I couldn't have put all of this together without the help of ChatGPT. It's an incredible learning tool where you can basically throw any code or config related questions at it and it has excellent answers for the most part.

To close this out we also want to be sure we can make updates. This is how that's done.

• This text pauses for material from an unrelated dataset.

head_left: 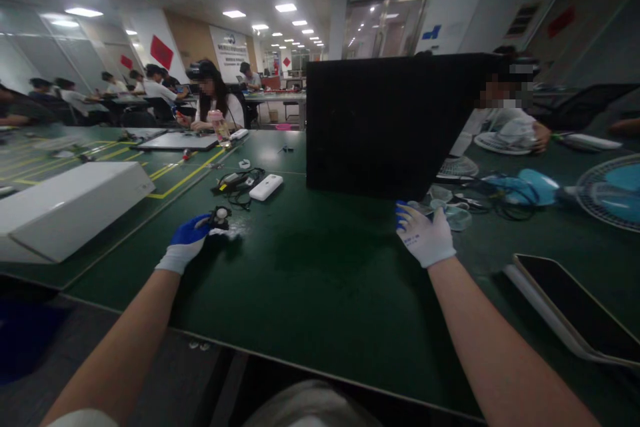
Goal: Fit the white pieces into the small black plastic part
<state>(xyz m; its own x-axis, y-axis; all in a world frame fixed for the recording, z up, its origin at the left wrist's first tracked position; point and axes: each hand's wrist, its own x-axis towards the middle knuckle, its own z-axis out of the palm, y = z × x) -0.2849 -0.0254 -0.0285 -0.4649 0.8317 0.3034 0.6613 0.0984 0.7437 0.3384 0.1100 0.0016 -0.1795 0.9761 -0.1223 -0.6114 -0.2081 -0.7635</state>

  1. Work locally and make changes, test and push code to GitHub
  2. ssh into droplet
  3. Kill the process running node on port 3000
kill $(lsof -t -i:3000)
  1. If you go to the site it will be down, this is where other solutions like Docker are much better but it doesn't matter so much for my own small projects, I assume pushing a new Docker container and then having some kind of terminal command to switch from the old container to the new one would be effective here and cause no downtime, you're also guaranteed that the software is exactly the same, for instance the node version on my local machine might be different to the node version on my cloud compute instance so this is another big reason to use Docker
  2. cd into app and git pull
  3. Start the app back up
nohup node index.js > /dev/null 2>&1 &
  1. The site should be back up and have the updated changes

One of the most important aspects I wanted to test out of this is how expensive it is to run the app in a droplet. Currently I'm paying around $18 a month to run this blog in AWS Lightsail which I feel is a bit high. Will just have to see what's cheaper.